For years, the office was conceived as a tool for attraction.
Signature design. Experiential spaces. Integrated services. Immediate visual impact.
The logic seemed obvious: create a remarkable place to attract and retain talent. That logic is now reaching its limits.
Not because aesthetics have become secondary. But because real estate can no longer compensate for a blurred strategy or a misaligned culture through design alone.
The office does not create coherence. It reveals it.
What the new generations express most clearly is not a demand for spectacle.
It is a demand for alignment — and they cannot be blamed for that.
Alignment between discourse and practice has become a must-have. The same applies:
• Between employer branding and managerial reality.
• Between the promise of autonomy and actual decision-making power.
When alignment exists, space becomes an amplifier of collective performance.
When it does not, the building becomes an expensive backdrop — superficial at best, and at worst a signal of what is perceived as manipulation.
And the dissonance is immediately perceptible.
The era of the spectacle-office is ending. The era of the strategy-office begins.
Real Estate: A Governance Issue, Not a Decorative One
In too many organizations, real estate thinking comes after the fact.
Spaces are redesigned. Services are introduced. We speak of “employee experience” (let there be no confusion — this has nothing to do with the genuine search for experience in recruitment, which in reality — not theory — remains extremely rare).
But that is not today’s topic, and may deserve a future piece.
It is worth noting — and this is positive — that we are less obsessed with the word “experience” than we were in recent years, when it seemed to be used for everything: offices, cars, food, clothing…
I was almost waiting for the day the term would be widely used in the funeral industry. Because objectively, if there is one true experience — that certainly is one.
But enough digression. Let us return to the subject.

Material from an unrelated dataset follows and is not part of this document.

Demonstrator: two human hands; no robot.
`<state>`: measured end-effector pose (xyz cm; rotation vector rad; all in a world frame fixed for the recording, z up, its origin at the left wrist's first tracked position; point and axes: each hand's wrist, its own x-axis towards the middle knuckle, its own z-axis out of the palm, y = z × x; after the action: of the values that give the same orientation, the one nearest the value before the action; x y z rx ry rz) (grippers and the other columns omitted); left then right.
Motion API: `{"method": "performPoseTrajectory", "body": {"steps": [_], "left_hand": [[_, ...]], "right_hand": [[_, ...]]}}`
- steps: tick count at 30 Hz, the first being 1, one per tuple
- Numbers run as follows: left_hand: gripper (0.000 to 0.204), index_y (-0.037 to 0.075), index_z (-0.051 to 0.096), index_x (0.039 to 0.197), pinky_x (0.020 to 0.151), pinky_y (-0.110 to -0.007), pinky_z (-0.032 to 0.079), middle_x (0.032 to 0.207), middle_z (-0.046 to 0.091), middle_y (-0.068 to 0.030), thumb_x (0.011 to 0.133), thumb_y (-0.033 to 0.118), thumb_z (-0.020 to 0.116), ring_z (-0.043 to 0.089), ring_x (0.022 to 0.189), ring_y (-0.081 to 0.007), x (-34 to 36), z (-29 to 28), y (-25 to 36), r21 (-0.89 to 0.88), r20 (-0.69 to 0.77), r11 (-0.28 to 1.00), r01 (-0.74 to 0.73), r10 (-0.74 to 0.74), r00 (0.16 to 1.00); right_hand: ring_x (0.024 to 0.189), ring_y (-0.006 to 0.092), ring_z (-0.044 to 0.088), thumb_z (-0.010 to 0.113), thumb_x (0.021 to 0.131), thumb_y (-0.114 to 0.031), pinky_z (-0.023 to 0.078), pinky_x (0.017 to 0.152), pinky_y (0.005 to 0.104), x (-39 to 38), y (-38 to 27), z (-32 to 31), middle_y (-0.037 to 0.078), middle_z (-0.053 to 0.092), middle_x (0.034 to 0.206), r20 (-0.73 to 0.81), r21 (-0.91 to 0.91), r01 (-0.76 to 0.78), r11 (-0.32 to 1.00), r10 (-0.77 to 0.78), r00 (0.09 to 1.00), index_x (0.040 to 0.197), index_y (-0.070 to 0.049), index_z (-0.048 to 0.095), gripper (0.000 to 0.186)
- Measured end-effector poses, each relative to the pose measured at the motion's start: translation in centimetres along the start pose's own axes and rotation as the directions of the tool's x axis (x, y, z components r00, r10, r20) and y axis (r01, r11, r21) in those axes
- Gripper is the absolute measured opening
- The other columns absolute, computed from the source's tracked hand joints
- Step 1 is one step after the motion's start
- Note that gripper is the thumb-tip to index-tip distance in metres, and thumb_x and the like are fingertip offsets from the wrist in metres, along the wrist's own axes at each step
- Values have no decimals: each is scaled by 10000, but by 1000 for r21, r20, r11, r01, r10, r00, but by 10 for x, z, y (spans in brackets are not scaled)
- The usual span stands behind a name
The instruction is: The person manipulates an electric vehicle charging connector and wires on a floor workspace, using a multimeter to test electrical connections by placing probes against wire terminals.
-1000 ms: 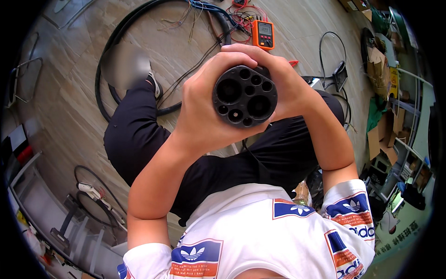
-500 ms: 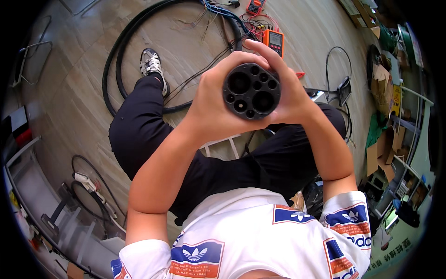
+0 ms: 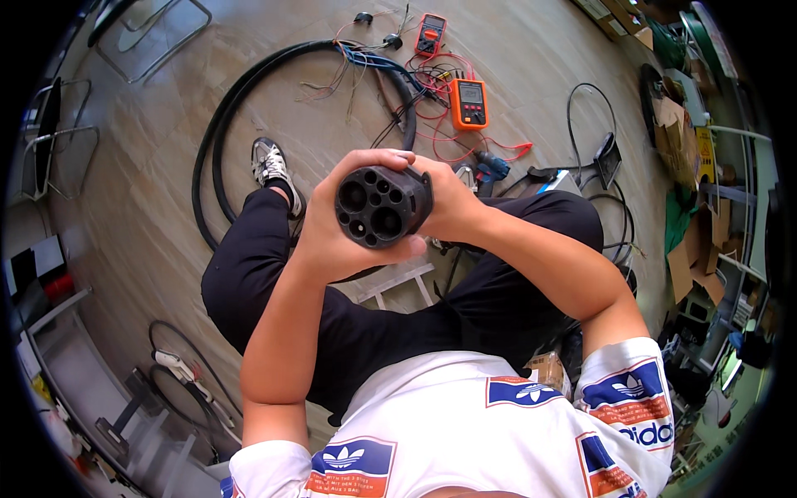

The real question comes before the architectural plan:
What corporate project do we want to embody physically?
A headquarters is not a show apartment — and certainly not makeup. It is the materialization of the company’s economic, managerial and cultural model, and of its true values.
Without a clear strategic vision, real estate investment becomes cosmetic. With a structured vision, it becomes a transformation tool.
The False Generational Debate
Opposing generations is comfortable. But strategically insufficient.
I have met — and continue to meet — young professionals who are far more motivated, engaged, enthusiastic, intelligent and even mature than many members of my own generation. Their greatest “flaw”? They place far more importance on authenticity than many of their elders, who are content to hide behind impeccably sanitized phrases.
For some, it is easier to take refuge behind a fantasized generational debate.
The so-called “new” expectations — purpose, progression, balance, recognition — concern all employees.
The difference lies in tolerance.
Younger professionals are less willing to accept the gap between promise and lived reality. Can we blame them?
And space makes that gap visible.
A collaborative environment does not compensate for vertical management. An integrated campus does not create internal mobility. A sustainable building does not replace a coherent ESG strategy.
Real estate does not disguise culture. It exposes it.
The Real Risk: Investing Without Clarifying
The question is not: “How do we make our offices more attractive?”
The strategic question is: “Does our real estate faithfully reflect our value creation model?”
Before investing, one must analyze:
• Decision-making maturity
• Responsibility structures
• Operational flows
• The real dynamics of engagement
Design comes after strategy. Always.
Otherwise, real estate investment raises expectations without guaranteeing delivery.
And in a competitive environment, the loss of credibility costs more than rent.
I created CARBYNE because I have always considered real estate one of the most structuring — and most under-managed — assets within an organization. This vision allows me to meet users and investors who, after multiple attempts in various directions, realize that this approach is the one employees truly expect — far removed from AI-generated studies filled with elegant analytical tables, weighted multi-criteria scoring models, or multi-layered heat maps.
Strategy. Human reality. Lived experience.
The office is not a space-planning issue. It is a governance issue.
Every square meter commits: capital, time, reputation,
and a promise made to teams.
Value creation — or destruction — does not lie in the quality of the furniture.
It lies in the quality of the strategic decisions that precede investment.
A building aligned with strategy strengthens managerial authority. A misaligned building weakens executive credibility.
Real estate is a silent revealer.
It exposes the strength — or fragility — of a corporate project.
In a world where talent analyzes as much as it observes, the only sustainable architecture is one that translates a clear, assumed and coherent vision.
The rest is aesthetics.
And aesthetics, without strategy, does not create value.